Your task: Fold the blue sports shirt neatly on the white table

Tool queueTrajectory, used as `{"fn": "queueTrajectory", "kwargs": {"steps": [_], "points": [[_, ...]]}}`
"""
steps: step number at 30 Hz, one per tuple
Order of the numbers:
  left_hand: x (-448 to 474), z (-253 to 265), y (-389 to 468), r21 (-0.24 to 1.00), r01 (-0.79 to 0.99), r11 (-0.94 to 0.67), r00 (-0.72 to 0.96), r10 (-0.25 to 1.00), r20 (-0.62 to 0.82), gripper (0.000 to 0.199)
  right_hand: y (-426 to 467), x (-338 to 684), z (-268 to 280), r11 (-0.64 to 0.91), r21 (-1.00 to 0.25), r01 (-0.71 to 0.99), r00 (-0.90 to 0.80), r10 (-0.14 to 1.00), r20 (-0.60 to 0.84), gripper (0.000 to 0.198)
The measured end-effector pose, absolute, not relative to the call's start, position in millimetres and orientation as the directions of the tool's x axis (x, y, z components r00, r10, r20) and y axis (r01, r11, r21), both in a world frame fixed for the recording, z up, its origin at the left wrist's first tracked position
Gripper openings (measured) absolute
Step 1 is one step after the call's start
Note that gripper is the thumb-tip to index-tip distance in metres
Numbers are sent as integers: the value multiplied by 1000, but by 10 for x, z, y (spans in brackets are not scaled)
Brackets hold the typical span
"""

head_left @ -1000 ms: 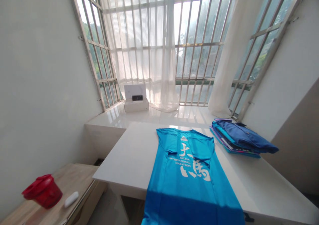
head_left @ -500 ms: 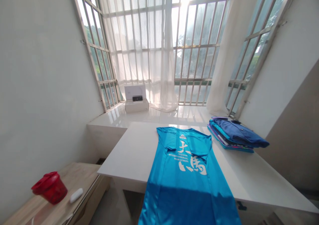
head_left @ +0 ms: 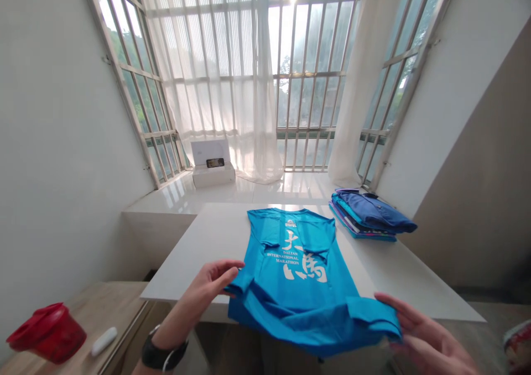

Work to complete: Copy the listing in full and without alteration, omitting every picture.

Solution to the exercise:
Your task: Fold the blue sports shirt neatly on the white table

Tool queueTrajectory, used as `{"fn": "queueTrajectory", "kwargs": {"steps": [_], "points": [[_, ...]]}}`
"""
steps: step number at 30 Hz, one per tuple
Order of the numbers:
  left_hand: x (-448 to 474), z (-253 to 265), y (-389 to 468), r21 (-0.24 to 1.00), r01 (-0.79 to 0.99), r11 (-0.94 to 0.67), r00 (-0.72 to 0.96), r10 (-0.25 to 1.00), r20 (-0.62 to 0.82), gripper (0.000 to 0.199)
  right_hand: y (-426 to 467), x (-338 to 684), z (-268 to 280), r11 (-0.64 to 0.91), r21 (-1.00 to 0.25), r01 (-0.71 to 0.99), r00 (-0.90 to 0.80), r10 (-0.14 to 1.00), r20 (-0.60 to 0.84), gripper (0.000 to 0.198)
The measured end-effector pose, absolute, not relative to the call's start, position in millimetres and orientation as the directions of the tool's x axis (x, y, z components r00, r10, r20) and y axis (r01, r11, r21), both in a world frame fixed for the recording, z up, its origin at the left wrist's first tracked position
Gripper openings (measured) absolute
Step 1 is one step after the call's start
Note that gripper is the thumb-tip to index-tip distance in metres
Numbers are sent as integers: the value multiplied by 1000, but by 10 for x, z, y (spans in brackets are not scaled)
Brackets hold the typical span
"""

head_left @ -1000 ms: 
head_left @ -500 ms: 
head_left @ +0 ms: 

Nothing further remains in the output.